Phil Cannella Explains The Domino Effect in Bond Markets

Each week on The Crash Proof Retirement Show, Phil Cannella takes time to talk about safe alternatives to the risk of Wall Street. This week’s lesson was about the volatility of the bond environment, a lesson the city of Chicago is learning as we speak.

Research from Retirement Media Inc. found that Moody’s, a leading provider of credit ratings, research, and risk analysis, has downgraded the credit rating of America’s 3rd-largest city to junk-bond levels. Moody’s rating system, which grades bonds from Aaa to C, makes a distinction between investment-grade and junk level bonds between Baa and Ba, the exact fall-off that Chicago’s credit experienced.

This is just the latest setback in a series of events that has engulfed Chicago—and the state of Illinois as a whole. “What many investors and everyday Americans don’t realize is that interest rates have been down for 10 years,” said Phil Cannella. “That environment affects the bond environment.”

When interest rates moves lower, bond values increase—accordingly, bond values have been up for the past decade. However, the reverse is also true. When interest rates start to increase, bond values will be depressed.

The Domino Effect

A full decade without an increase in interest rates in unprecedented in the American economy—and as Phil Cannella pointed out, that run is most likely nearing an end sometime in 2015.

“The bond industry is in a bubble right now,” Phil summarized, “and when those interest rates go up, it’ll be like a sharp pin, popping that bubble.”

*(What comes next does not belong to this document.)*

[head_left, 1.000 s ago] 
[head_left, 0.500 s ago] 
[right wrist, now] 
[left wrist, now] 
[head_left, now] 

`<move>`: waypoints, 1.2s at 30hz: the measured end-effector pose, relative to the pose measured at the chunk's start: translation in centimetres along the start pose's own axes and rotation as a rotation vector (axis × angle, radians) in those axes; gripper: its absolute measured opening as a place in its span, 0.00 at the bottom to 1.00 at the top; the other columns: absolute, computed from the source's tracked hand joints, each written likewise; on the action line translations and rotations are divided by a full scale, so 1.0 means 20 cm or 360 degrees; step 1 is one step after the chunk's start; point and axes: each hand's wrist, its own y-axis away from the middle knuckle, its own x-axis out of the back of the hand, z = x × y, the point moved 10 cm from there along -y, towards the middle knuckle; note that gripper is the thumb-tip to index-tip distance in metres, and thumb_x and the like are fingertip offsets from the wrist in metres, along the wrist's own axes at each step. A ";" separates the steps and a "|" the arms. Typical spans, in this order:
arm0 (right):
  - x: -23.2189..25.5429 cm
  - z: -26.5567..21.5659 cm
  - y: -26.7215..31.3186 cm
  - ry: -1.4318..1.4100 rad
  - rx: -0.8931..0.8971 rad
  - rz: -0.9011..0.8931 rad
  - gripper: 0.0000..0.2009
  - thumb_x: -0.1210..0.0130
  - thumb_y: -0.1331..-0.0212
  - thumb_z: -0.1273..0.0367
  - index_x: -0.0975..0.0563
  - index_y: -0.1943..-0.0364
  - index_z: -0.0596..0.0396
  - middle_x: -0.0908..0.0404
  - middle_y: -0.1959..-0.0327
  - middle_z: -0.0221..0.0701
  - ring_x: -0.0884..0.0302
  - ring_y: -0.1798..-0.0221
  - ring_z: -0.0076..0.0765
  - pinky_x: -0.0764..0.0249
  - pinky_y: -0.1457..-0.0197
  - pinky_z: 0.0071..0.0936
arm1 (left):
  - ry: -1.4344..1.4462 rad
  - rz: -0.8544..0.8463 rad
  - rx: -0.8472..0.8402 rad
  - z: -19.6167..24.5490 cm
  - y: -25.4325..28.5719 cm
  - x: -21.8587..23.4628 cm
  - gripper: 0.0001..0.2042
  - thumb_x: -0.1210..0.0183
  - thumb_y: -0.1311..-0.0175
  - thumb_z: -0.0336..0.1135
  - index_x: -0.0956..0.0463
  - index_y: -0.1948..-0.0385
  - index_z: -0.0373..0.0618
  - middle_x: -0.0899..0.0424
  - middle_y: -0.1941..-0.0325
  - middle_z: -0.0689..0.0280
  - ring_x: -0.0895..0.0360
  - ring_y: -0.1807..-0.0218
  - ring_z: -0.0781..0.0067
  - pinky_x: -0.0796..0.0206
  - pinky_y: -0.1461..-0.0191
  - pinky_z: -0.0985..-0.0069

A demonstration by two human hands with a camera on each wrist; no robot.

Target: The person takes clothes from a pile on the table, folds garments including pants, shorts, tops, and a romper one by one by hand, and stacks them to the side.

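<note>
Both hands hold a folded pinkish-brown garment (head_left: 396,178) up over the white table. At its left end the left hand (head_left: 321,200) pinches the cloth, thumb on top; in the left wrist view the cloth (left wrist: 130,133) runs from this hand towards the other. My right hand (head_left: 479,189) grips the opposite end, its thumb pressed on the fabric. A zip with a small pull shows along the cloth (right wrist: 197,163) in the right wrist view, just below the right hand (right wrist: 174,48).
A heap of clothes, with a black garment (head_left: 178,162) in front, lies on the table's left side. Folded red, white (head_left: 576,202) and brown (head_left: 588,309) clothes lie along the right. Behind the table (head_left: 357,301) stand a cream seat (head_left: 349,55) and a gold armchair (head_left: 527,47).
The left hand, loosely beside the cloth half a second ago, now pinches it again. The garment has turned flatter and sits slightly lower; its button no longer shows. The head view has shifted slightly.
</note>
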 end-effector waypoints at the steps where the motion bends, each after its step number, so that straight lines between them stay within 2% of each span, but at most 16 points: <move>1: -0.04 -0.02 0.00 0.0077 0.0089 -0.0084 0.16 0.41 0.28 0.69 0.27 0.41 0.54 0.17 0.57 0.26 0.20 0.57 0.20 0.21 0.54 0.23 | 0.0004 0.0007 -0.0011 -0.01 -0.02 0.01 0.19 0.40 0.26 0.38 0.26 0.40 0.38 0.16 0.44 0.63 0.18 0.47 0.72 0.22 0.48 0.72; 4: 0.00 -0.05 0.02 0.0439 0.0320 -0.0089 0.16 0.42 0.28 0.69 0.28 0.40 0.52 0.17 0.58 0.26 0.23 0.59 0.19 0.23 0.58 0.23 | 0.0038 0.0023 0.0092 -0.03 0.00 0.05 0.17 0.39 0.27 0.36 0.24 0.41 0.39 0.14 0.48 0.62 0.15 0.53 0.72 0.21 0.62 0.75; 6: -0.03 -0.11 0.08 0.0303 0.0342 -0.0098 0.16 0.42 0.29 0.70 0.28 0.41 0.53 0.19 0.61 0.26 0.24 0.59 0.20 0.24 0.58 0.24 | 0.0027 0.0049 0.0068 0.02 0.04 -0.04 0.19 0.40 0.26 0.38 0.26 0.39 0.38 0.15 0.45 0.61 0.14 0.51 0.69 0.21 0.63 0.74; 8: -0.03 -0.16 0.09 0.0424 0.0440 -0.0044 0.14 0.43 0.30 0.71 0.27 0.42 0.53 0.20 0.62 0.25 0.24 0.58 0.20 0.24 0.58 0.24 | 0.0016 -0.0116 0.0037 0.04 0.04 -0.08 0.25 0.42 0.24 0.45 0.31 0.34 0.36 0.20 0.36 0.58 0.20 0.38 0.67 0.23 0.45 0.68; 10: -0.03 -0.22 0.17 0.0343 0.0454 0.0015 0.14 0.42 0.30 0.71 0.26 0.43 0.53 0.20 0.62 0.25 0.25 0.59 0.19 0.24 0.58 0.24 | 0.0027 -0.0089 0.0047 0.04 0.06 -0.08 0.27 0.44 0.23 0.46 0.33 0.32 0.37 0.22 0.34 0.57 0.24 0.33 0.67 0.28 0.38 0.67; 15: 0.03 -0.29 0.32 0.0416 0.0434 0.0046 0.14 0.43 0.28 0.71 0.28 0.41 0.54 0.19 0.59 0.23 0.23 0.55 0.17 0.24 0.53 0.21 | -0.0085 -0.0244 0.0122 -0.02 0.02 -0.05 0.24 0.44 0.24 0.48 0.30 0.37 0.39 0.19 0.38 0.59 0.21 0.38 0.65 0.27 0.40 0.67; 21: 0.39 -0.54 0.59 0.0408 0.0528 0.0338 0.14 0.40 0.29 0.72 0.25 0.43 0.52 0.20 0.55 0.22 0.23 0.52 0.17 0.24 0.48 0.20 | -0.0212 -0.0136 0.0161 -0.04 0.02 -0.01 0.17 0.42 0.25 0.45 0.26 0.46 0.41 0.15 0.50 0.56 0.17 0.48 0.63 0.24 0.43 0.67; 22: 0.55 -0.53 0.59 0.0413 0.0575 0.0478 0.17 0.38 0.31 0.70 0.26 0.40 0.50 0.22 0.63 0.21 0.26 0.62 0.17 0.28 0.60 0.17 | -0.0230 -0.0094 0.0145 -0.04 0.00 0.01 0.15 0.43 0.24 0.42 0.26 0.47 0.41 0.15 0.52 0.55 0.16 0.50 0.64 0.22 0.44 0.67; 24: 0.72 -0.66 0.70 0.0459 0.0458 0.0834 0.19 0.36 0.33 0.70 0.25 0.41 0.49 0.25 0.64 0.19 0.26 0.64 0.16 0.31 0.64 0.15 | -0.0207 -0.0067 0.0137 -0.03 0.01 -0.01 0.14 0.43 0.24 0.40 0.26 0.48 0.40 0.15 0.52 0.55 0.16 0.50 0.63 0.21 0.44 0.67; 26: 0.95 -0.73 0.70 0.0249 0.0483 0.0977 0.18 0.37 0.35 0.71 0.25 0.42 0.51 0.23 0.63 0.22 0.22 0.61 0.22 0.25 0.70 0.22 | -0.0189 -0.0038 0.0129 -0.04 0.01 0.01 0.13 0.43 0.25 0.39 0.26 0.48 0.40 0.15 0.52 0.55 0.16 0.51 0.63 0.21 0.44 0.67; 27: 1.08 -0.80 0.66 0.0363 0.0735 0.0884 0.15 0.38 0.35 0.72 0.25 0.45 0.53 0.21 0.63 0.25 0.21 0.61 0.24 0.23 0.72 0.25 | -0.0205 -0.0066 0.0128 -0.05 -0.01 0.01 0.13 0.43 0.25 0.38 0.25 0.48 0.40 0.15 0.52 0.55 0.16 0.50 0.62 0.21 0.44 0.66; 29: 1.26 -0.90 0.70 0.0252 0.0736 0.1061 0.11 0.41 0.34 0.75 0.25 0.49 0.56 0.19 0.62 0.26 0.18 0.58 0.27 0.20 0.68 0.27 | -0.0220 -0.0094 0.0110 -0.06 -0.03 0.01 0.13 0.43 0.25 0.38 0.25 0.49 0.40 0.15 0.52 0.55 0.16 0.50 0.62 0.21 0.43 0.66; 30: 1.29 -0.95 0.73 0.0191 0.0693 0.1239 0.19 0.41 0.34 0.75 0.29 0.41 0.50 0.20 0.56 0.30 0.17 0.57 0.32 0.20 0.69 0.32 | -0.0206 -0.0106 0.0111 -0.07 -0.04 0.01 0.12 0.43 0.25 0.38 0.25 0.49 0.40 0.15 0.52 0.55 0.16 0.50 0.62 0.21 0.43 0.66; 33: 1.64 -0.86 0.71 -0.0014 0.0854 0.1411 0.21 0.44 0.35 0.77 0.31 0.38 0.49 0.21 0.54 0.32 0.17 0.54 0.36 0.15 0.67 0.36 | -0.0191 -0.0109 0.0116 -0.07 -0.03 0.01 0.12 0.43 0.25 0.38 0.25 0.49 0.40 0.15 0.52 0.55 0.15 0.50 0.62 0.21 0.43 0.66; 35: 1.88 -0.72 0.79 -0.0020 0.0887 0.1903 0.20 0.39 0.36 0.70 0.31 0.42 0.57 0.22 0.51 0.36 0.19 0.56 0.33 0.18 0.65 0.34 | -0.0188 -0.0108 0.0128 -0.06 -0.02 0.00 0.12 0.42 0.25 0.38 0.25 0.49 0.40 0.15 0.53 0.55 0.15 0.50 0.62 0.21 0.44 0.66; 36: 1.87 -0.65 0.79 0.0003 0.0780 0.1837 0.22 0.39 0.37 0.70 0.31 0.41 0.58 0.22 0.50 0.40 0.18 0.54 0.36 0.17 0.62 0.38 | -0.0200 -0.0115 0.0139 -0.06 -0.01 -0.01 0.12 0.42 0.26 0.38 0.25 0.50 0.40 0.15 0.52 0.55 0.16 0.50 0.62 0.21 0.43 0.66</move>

“And in my opinion, this becomes a domino effect,” Cannella continued.”We’ll see this happen in city after city.”

In making the announcement, Moody’s said they saw a negative future outlook for Chicago’s credit, citing a recent Illinois court ruling voiding state pension reforms. Adding to the problem were the words of Illinois Governor Bruce Rauner, who said last Wednesday that no bailout money will be coming from the state government to help Chicago. That’s because the state of Illinois is locked in what Governor Rauner calls a “terrible financial crisis” of its own.

What’s Next?

Experts said the downgrades in credit ratings could trigger upwards of $2 billion in accelerated debt payments. But that’s going to be a big problem, because according to CNBC, the city and state are underfunded by $130 billion!

Of course, the municipal bond crisis really got started two years ago, when Detroit became the largest U.S. city to declare bankruptcy. Since then, cities such as Stockton, CA have filed for protection from bankruptcy.

But a crisis in Chicago—again, the country’s third largest city—would take things to an entire new level. “It looks like some sleepless nights are in store for municipal bond holders,” Phil Cannella summarized.